Indian steelmakers head northeast under impact of coking coal prices
Flat steel prices in India jumped by nearly 25 per cent in just two months following the Ukraine war.
Flat steel prices in India jumped by nearly 25 per cent in just two months following the Ukraine war. However, subsequently, thanks to a drop in raw material prices, imposition of export duty by the Government of India, and rising stock levels the prices of flat steel cooled off. These prices are set to turn the corner with input costs for Indian producers heading northward. And it does not require any rocket science to understand this.
Mind you that the Indian steel industry imports nearly 90 per cent of its coking coal requirement, majorly from Australia. While their prices were on a declining trend for most of this fiscal, short-term volatility was observed in anticipation of supply chain disruptions. Easing of China's unofficial ban on Australian-origin coal import will not only add to further volatility but also alter the supply chain, yet again. While there are reports that three power plants and one steel player in China have already been given the go-ahead to purchase Australian coal, more entities are likely to be allowed. That's what a recent study by CRISIL Research has suggested.
One also has to keep in mind that the anticipation of China-Australia coal trade resumption has already driven coking coal prices beyond $300 per tonne by late December.

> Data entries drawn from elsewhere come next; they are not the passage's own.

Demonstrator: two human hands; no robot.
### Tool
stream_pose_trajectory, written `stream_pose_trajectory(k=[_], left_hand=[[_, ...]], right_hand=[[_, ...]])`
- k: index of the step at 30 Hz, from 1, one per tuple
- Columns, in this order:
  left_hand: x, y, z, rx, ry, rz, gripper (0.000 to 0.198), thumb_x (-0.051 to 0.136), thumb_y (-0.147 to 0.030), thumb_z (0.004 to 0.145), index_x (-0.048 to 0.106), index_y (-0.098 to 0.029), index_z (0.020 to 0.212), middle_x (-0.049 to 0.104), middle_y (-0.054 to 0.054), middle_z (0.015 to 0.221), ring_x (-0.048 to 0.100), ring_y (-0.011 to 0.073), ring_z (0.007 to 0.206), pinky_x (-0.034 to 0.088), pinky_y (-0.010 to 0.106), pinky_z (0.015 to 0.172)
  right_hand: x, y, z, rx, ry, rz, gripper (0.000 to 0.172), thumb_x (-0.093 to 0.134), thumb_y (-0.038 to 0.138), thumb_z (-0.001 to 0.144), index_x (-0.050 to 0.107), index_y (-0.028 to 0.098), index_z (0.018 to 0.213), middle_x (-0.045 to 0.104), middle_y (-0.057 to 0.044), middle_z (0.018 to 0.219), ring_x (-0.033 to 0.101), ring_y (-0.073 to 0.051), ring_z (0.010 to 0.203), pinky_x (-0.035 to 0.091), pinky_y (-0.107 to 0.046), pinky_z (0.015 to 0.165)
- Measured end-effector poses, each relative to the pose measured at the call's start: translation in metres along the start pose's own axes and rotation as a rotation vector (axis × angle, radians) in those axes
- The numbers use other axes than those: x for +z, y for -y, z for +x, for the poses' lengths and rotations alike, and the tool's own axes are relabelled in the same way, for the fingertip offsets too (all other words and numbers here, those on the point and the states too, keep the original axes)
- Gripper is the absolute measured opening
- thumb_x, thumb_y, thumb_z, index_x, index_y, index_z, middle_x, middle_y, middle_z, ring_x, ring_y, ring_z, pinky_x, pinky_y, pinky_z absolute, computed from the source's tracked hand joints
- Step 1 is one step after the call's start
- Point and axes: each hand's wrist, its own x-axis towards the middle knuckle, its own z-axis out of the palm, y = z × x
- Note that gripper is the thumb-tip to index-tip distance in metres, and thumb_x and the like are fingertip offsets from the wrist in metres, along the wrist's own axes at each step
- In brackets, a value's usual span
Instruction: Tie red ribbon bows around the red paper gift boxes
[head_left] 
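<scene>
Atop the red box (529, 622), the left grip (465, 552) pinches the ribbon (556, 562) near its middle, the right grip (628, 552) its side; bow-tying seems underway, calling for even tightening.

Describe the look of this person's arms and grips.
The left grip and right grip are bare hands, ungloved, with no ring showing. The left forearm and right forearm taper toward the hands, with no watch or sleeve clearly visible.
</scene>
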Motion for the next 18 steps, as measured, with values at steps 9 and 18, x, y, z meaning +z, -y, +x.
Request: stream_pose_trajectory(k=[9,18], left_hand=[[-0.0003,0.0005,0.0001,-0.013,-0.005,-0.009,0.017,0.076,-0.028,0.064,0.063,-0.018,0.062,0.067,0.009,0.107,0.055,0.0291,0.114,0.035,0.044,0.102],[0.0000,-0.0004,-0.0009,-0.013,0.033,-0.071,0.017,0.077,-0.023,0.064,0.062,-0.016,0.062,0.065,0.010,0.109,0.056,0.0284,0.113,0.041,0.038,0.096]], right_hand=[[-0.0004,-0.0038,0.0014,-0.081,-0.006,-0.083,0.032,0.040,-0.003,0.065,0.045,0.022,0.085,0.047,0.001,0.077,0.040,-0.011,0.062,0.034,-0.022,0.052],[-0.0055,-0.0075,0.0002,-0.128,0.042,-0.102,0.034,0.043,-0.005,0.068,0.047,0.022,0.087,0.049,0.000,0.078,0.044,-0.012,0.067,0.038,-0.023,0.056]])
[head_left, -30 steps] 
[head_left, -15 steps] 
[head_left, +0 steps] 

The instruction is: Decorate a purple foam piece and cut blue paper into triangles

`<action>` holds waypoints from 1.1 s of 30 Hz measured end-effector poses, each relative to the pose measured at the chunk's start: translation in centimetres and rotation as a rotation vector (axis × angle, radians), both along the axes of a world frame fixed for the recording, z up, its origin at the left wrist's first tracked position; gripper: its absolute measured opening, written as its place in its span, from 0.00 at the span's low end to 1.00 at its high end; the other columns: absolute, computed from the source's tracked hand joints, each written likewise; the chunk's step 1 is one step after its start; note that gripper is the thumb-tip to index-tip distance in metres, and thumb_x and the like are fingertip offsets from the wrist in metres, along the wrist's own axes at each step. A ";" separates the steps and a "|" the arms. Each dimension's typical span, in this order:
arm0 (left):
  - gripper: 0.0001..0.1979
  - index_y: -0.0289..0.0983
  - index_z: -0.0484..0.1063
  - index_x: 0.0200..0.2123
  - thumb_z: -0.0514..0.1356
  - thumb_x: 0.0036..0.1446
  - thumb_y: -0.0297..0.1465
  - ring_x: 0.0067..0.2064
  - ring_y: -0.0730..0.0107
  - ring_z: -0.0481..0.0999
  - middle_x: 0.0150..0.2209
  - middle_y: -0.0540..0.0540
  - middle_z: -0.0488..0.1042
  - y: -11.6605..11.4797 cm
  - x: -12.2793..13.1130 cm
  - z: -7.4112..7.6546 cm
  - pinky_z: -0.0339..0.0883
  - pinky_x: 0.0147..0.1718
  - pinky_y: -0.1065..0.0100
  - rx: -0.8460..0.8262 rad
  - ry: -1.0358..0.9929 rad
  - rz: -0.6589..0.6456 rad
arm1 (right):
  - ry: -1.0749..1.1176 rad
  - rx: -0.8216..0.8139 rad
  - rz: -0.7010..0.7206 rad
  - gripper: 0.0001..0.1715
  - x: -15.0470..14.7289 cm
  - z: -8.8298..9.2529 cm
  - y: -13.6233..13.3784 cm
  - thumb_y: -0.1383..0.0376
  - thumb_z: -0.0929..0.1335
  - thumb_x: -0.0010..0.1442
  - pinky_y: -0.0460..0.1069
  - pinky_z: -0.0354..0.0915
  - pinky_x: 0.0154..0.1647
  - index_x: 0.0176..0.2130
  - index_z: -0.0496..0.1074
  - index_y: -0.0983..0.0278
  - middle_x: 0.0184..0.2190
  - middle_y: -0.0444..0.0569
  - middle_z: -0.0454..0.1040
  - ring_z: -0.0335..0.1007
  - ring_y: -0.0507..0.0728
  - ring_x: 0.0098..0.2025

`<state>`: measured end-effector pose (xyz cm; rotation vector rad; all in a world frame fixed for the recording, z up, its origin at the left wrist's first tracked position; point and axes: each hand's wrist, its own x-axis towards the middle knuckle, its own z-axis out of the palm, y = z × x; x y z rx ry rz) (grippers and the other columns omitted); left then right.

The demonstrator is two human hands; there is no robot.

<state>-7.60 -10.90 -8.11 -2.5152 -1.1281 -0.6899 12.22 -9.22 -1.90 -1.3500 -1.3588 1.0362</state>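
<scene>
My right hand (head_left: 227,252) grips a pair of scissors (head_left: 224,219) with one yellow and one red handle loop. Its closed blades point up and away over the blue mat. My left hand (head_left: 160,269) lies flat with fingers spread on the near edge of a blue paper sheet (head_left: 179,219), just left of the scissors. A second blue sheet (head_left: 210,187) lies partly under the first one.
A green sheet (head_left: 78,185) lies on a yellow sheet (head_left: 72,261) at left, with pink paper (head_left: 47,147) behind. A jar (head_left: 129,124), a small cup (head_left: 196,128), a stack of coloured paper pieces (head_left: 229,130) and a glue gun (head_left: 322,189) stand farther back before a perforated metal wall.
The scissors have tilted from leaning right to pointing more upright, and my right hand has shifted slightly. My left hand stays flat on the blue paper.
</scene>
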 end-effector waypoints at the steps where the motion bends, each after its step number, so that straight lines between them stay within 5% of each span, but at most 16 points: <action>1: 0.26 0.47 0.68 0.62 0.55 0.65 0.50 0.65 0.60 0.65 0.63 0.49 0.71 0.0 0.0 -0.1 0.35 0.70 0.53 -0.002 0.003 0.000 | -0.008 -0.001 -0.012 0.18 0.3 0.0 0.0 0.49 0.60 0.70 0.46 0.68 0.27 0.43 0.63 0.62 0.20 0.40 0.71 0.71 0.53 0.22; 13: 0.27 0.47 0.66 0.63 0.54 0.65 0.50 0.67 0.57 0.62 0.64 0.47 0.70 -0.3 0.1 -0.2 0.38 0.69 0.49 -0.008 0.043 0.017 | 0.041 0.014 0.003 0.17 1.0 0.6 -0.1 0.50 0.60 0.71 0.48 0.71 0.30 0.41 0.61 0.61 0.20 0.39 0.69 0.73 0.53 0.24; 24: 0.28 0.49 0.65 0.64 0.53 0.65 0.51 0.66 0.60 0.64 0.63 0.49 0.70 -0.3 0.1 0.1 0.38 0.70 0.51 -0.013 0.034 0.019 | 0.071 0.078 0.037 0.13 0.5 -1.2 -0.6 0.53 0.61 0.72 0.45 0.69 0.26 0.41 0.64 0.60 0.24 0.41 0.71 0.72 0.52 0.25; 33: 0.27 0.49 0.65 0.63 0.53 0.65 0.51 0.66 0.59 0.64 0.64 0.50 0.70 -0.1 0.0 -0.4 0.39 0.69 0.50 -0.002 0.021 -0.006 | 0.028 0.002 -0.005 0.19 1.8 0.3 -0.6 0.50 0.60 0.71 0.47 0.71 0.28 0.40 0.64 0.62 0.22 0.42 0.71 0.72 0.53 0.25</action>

But with the Chinese New Year round the corner, uptick in trade volumes between Australia and China is expected only beyond March. However, major imports by China is anyways unlikely, given Chinese steel mills have already adjusted to Russian and Mongolian coal over the past two years, which comes at a healthy discount compared to Australian coal. CRISIL study predicts that with coal production in Australia is not likely to see any sharp increases due to environmental concerns, coking coal prices are set to stay elevated this year at around the $250-300 mark.

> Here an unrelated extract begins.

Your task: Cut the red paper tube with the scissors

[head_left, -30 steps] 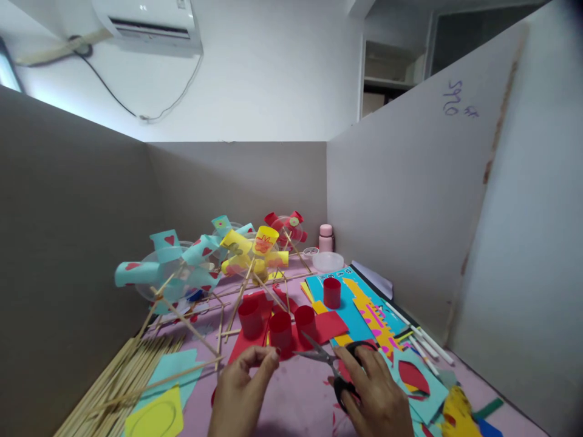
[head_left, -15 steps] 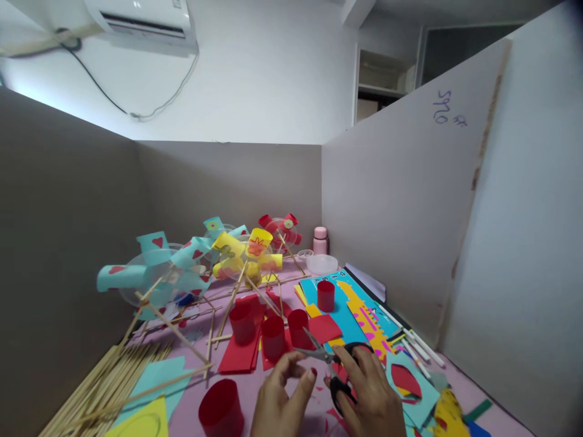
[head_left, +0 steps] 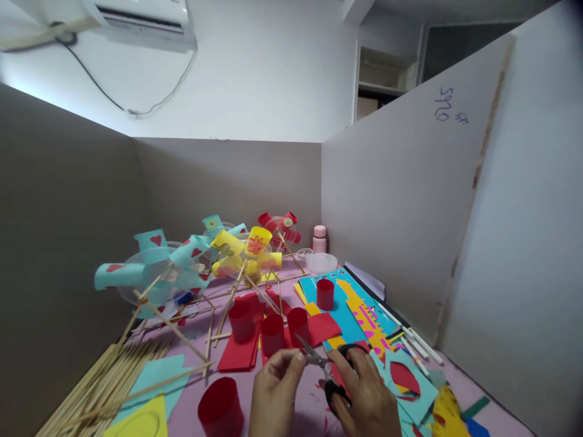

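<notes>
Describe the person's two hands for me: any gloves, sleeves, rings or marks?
Both are bare. The left hand and the right hand wear no gloves, and no sleeve or cuff shows before the picture's bottom edge cuts the wrists off. I can make out no ring, watch or bracelet. The fingers are slim. The nails are too small and blurred to judge for polish.

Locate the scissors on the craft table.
In the head view, the scissors sit low, just right of centre: handles in the right hand, blades pointing toward the left hand, before the red paper tubes.
</notes>
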Demonstrator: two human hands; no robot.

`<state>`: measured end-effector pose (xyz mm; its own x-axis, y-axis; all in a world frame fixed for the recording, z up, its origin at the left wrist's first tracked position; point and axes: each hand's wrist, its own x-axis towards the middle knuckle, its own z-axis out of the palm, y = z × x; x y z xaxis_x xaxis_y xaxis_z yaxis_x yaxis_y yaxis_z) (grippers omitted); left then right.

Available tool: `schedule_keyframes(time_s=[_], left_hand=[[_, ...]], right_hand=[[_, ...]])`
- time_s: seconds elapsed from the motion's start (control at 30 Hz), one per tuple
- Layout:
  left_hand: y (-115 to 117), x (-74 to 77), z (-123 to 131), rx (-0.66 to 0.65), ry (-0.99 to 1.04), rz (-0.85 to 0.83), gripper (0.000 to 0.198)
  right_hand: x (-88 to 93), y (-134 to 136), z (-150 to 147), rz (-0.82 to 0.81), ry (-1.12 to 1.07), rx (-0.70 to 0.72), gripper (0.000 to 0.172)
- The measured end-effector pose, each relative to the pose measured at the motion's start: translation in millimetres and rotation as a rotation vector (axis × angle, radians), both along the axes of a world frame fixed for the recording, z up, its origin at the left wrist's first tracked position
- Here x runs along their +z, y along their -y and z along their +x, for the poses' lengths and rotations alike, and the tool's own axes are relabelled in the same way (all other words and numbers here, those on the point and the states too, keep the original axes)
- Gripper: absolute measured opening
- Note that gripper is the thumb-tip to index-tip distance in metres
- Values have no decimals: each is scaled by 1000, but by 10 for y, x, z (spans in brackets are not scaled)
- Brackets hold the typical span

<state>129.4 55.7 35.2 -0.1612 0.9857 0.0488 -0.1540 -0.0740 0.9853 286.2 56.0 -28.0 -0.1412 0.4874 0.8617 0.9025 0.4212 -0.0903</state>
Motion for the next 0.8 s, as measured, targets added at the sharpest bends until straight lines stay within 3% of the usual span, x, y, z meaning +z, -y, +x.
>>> schedule_keyframes(time_s=[0.13, 0.23, 0.3, 0.37, 0.43, 0.5, 0.57, 0.67, 0.7, 0.8], left_hand=[[-5, 128, -176, 127, -15, 2, 34], [-13, 99, -236, 144, -115, 14, 36], [-22, 1, -220, 37, -203, 13, 35], [-33, -117, -186, -112, -269, 10, 22], [-38, -191, -160, -212, -302, 2, 50], [-25, -175, -145, -226, -302, -14, 61], [12, -72, -120, -198, -261, -25, 51], [66, 111, -18, -214, -67, -52, 35], [71, 148, 32, -303, 43, -93, 39], [41, 153, 179, -334, 132, -102, 49]], right_hand=[[-39, -43, 32, -26, -66, -10, 40], [-22, -47, 3, -217, -421, 117, 39], [24, -35, -24, -475, -741, 387, 39], [82, -21, -33, -756, -975, 758, 38], [132, -14, -18, -931, -1122, 1087, 39], [161, -16, 9, -1025, -1204, 1263, 45], [170, -23, 35, -1074, -1224, 1287, 52], [163, -24, 48, -1061, -1120, 1213, 61], [161, -18, 43, -1032, -1056, 1184, 63], [160, 25, 6, -948, -882, 1109, 68]])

From the steel consumers' point of view, rising input costs has prompted integrated and secondary steel players to announce price hikes across segments over the last two weeks, by Rs 2,000-2,500 per tonne.
It was as if that the rise in coking coal prices was just not enough! Along with coking coal, domestic iron ore prices have also moved up significantly, since the withdrawal of export duty - put to effect last November. Since then, National Mineral Development Corporation (NMDC) has raised prices of iron ore fines by over 30 per cent. Prices are only set to move up further, with expected healthy domestic demand in a pre-election year and improving global iron ore prices, which also rose by 20 per cent over the past two months.

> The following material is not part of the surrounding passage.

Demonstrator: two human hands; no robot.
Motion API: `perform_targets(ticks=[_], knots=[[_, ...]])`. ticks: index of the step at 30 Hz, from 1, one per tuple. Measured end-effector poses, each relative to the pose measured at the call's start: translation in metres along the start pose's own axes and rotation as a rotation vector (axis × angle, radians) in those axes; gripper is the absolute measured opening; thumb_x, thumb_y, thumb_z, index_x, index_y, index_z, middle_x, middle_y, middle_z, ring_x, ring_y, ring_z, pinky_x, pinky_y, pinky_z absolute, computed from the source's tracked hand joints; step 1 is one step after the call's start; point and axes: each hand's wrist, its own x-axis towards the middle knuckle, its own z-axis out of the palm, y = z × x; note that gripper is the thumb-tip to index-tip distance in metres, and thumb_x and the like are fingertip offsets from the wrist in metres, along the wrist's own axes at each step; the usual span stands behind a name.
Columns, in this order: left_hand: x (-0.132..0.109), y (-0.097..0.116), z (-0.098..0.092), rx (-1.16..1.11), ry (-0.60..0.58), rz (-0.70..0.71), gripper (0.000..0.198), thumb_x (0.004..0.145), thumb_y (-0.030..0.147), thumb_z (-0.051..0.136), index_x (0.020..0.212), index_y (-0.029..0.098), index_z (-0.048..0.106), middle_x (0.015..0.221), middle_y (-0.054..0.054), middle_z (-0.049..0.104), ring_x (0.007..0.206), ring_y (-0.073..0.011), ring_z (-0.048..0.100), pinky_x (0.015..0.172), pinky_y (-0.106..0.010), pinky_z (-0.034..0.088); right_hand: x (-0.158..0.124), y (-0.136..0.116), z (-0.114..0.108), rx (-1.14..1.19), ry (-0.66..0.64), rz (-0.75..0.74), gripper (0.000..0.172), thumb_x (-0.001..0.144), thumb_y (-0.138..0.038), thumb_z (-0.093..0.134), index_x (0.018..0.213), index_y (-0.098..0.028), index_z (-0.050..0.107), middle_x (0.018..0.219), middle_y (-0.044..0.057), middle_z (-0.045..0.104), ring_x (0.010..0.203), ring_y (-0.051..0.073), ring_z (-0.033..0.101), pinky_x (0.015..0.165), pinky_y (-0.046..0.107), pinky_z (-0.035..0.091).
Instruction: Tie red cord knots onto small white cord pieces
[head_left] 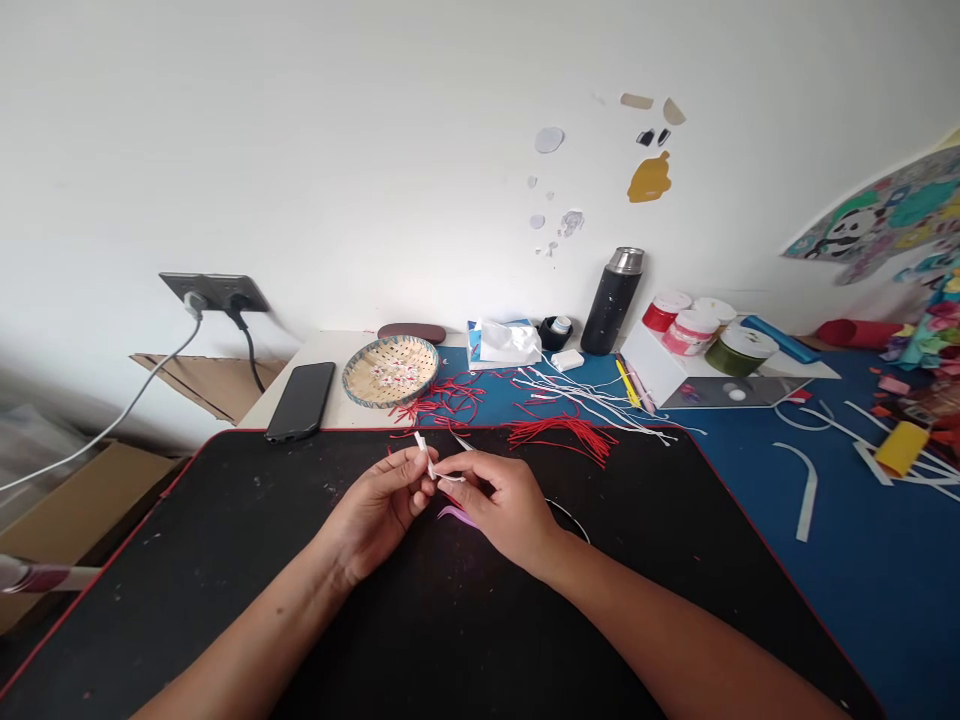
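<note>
Above the black mat, my left hand [382, 505] pinches a narrow white strip [421, 441] between thumb and fingers, its upper end sticking up. My right hand [506, 500] meets it from the right, with thumb and index finger closed on a thin white end that looks joined to the strip. A purple handle-like piece [456, 515] shows below my right hand, and a thin pointed grey tip [461, 442] shows above it. Whether these belong to one tool, held or lying, I cannot tell. A white cord [574, 518] curves out beyond my right wrist.
Behind the mat [420, 640] are a phone [301, 400], a woven basket [367, 385] holding small red and white bits, red cords [566, 436], white cords [592, 395], a tissue box [474, 352] and a black flask [611, 305]. Lidded jars [739, 350] and paper strips [808, 500] are at right.
</note>
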Motion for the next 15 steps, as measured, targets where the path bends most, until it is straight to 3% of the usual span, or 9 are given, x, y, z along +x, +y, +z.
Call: perform_targets(ticks=[7, 15], knots=[[-0.0003, 0.0007, -0.0002, 0.120, -0.043, 0.078, 0.027, 0.069, 0.025, 0.097, 0.084, 0.009, 0.081, 0.065, -0.002, 0.069, 0.057, -0.0094, 0.063, 0.052, -0.014, 0.055, 0.0011, 0.0018, 0.0003, 0.045, -0.011, 0.025, 0.021, 0.099, -0.039, 0.066, 0.107, -0.026, 0.080, 0.090, 0.004, 0.078, 0.069, 0.017, 0.064, 0.065, 0.028, 0.047], [-0.0032, 0.0009, 0.0070, 0.185, -0.045, 0.091, 0.032, 0.059, 0.030, 0.102, 0.074, 0.011, 0.080, 0.066, -0.003, 0.071, 0.056, -0.0094, 0.062, 0.051, -0.015, 0.053, 0.0046, -0.0029, -0.0003, 0.176, 0.012, 0.151, 0.021, 0.095, -0.040, 0.068, 0.090, -0.021, 0.077, 0.077, 0.002, 0.071, 0.062, 0.014, 0.058, 0.057, 0.026, 0.043]])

When it comes to long steel prices, prices for secondary players are expected to see a small decline, driven by falling thermal coal prices, which, in turn, will primary drive TMT prices lower by an expected 1-3 per cent next fiscal.
At this outset, as experts are predicting, with coal production unlikely to see any sharp increase in Australia is, coking coal prices are set to stay elevated in 2023 around the $250-300 mark.